The net proceeds of this issuance were contributed by CCO Holdings to Charter Communications Operating, LLC (“Charter Operating”), the Company’s indirect subsidiary, as a capital contribution and were used to repay indebtedness under the Amended and Restated Credit Agreement dated as of March 31, 2010, between Charter Operating , and various lenders thereunder.
In connection therewith, the Issuers entered into the following agreement:
On the Closing Date, the Issuers (and the Company as Parent Guarantor party thereto) entered into an indenture (the “Indenture”), dated the same date, with The Bank of New York Mellon Trust Company, N.A. as trustee (the “Trustee”) providing for the issuance and the terms of the Notes. The Indenture provides, among other things, that the Notes are general unsecured obligations of the Issuers. Interest is payable on the Notes on each January 15 and July 15, commencing July 15, 2011. The Company may redeem some or all of the Notes at any time prior to January 15, 2014 at a price equal to 100% of the principal amount of the Notes redeemed plus an applicable make-whole premium. On or after January 15, 2014, the Issuers may redeem some or all of the Notes at redemption prices set forth in the Indenture. In addition, at any time prior to January 15, 2014, the Issuers may redeem up to 35% of the aggregate principal amount of the Notes at a redemption price equal to 107.000% of the principal amount thereof plus accrued and unpaid interest to the redemption date, with the net cash proceeds of one or more Equity Offerings (as defined in the Indenture), provided that certain conditions are met.
The Issuers’ payment obligations under the Notes are fully and unconditionally guaranteed on a senior unsecured basis by the Company.
The terms of the Indenture, among other things, limit the ability of the Issuers to incur additional debt and issue preferred stock; pay dividends or make other restricted payments; make certain investments; create liens; allow restrictions on the ability of certain of its subsidiaries to pay dividends or make other payments to it; sell assets; merge or consolidate with other entities; and enter into transactions with affiliates.

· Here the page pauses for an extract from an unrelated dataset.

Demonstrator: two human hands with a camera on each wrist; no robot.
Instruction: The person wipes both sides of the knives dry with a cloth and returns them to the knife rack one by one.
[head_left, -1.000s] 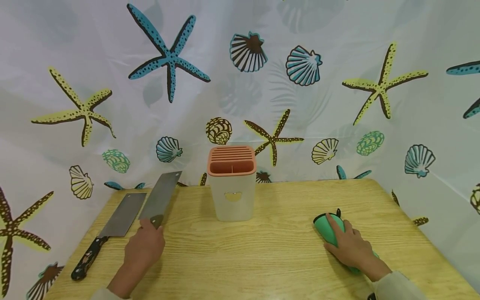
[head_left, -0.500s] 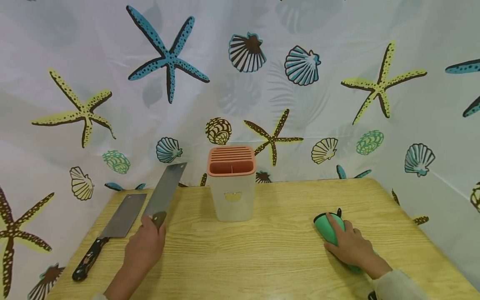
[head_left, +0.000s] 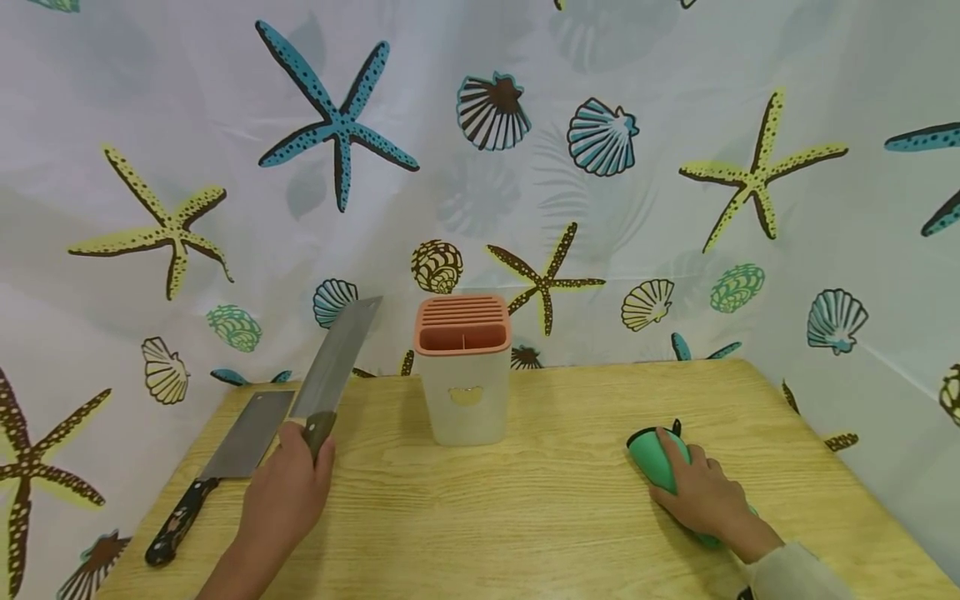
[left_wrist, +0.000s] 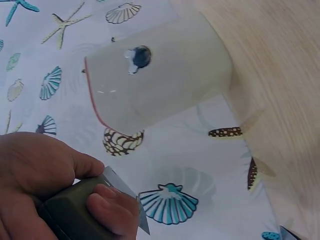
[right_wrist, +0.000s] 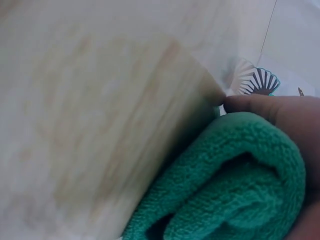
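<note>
My left hand (head_left: 285,492) grips the olive handle (head_left: 320,429) of a cleaver (head_left: 337,358), its wide blade raised and tilted up to the right. In the left wrist view, thumb and fingers wrap the dark handle (left_wrist: 75,212). Flat on the table at the left lies a second cleaver (head_left: 251,433) with a black patterned handle. My right hand (head_left: 708,496) holds a rolled green towel (head_left: 654,460) against the table, fingers over its top and thumb at its side. The right wrist view shows the roll's fuzzy end (right_wrist: 240,175).
A white knife block (head_left: 467,400) with a salmon slotted top stands upright at the back middle of the wooden table (head_left: 480,533). Behind and beside the table hangs a curtain (head_left: 525,200) printed with starfish and shells.
The left hand has lifted the cleaver, its blade tip rising and shifting slightly right, and the blade has turned more edge-on. The right hand and towel stay in place.
</note>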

Subject to certain limitations, in the event of a Change of Control (as defined in the Indenture), the Issuers will be required to make an offer to purchase the Notes at a price equal to 101% of the principal amount of the Notes, plus accrued and unpaid interest to the date of repurchase.
The Indenture provides for customary events of default which include (subject in certain cases to customary grace and cure periods), among others, nonpayment of principal or interest; breach of other agreements in the Indenture; failure to pay certain other indebtedness; failure to pay certain final judgments; failure of certain guarantees to be enforceable; and certain events of bankruptcy or insolvency. Generally, if an event of default occurs, the Trustee or the holders of at least 25% in aggregate principal amount of the then outstanding series of Notes may declare all the Notes of such series to be due and payable immediately.
A copy of the Indenture describing the terms of the Notes in more detail is attached hereto as Exhibit 10.1.
ITEM 2.03. CREATION OF A DIRECT FINANCIAL OBLIGATION OR AN OBLIGATION UNDER AN OFF-BALANCE SHEET ARRANGEMENT OF A REGISTRANT.
The information under “Indenture” in Item 1.01 above is incorporated herein by reference.